- Problem: Check every line of the entries that follow, and copy the ones containing "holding".

- Data extracts:
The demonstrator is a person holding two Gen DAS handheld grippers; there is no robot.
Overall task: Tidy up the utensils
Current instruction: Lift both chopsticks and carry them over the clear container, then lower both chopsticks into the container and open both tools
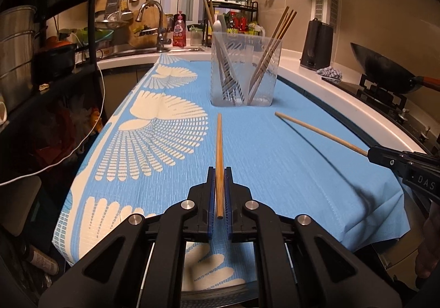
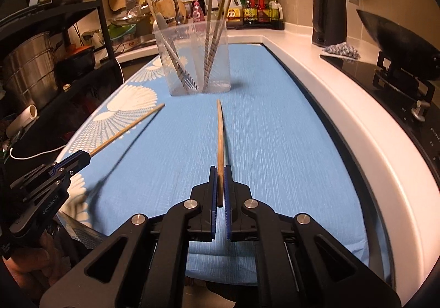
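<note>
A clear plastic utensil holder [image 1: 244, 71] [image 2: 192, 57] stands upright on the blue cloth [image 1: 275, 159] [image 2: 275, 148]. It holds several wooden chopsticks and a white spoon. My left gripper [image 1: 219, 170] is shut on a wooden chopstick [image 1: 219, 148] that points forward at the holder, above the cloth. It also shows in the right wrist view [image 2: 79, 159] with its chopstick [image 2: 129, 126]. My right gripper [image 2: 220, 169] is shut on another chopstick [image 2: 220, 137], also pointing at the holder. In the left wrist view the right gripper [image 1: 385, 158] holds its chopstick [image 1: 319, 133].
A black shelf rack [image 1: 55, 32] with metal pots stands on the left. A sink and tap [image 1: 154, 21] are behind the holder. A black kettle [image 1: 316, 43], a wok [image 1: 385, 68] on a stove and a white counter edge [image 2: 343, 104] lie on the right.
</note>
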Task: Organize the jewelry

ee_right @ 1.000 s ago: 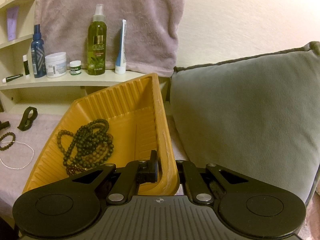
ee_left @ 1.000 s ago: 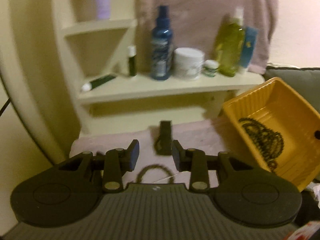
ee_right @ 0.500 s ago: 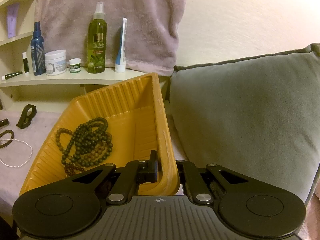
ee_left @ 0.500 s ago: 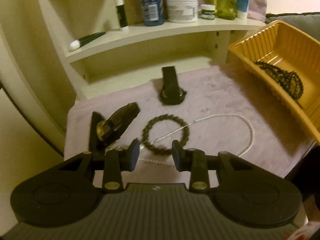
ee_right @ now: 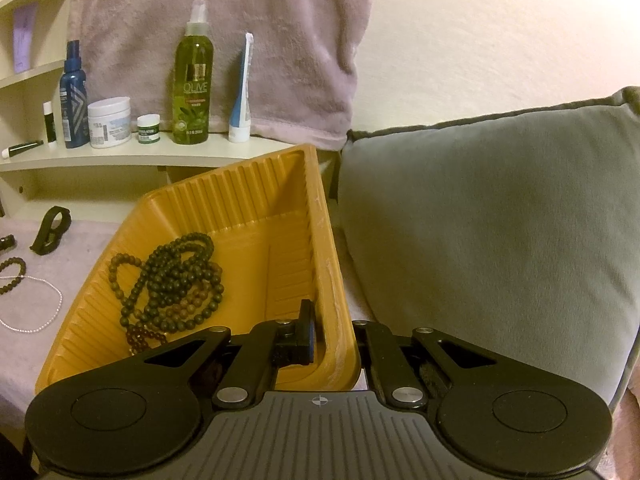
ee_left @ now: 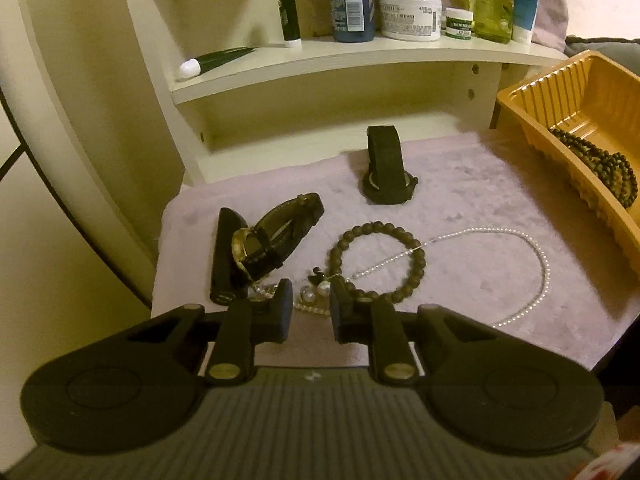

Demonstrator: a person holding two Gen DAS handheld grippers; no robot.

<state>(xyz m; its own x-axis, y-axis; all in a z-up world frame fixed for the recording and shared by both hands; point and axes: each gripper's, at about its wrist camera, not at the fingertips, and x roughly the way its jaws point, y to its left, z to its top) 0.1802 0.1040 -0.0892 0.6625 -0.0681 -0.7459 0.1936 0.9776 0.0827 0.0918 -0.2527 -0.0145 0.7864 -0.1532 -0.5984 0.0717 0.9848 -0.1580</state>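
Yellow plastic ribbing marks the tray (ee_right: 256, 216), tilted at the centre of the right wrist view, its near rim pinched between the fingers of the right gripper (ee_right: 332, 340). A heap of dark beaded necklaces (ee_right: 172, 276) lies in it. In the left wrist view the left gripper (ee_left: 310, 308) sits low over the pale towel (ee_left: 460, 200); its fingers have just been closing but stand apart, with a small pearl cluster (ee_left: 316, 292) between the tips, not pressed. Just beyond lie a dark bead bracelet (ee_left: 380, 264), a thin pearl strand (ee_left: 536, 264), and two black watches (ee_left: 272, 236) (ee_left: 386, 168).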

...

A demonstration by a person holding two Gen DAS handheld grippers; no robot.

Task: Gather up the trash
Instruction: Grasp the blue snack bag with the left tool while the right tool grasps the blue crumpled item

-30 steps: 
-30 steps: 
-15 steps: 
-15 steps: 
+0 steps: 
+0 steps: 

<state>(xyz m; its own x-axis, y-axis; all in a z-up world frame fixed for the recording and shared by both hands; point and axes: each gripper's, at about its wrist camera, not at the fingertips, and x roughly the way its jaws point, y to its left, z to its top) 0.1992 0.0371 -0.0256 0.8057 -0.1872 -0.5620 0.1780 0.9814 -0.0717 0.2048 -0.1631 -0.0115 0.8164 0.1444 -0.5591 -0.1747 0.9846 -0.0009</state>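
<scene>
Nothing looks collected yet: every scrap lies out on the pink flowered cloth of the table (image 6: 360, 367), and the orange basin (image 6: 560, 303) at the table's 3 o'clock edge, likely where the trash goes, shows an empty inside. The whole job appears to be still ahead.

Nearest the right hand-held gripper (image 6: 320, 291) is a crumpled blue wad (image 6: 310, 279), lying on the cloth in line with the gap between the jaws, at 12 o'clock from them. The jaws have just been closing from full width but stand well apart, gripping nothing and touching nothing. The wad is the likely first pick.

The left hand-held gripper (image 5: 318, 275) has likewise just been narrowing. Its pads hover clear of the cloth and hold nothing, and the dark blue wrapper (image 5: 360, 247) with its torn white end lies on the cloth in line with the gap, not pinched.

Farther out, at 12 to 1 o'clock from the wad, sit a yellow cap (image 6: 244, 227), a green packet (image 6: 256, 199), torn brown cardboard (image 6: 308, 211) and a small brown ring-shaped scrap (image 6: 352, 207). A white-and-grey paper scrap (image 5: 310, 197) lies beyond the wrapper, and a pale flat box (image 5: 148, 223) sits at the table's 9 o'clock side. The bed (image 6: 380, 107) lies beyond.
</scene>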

- Solution to the problem:
The demonstrator is a person holding two Gen DAS handheld grippers; there is no robot.
Demonstrator: a person holding two Gen DAS handheld grippers; no robot.
A demonstration by a person holding two Gen DAS handheld grippers; no robot.

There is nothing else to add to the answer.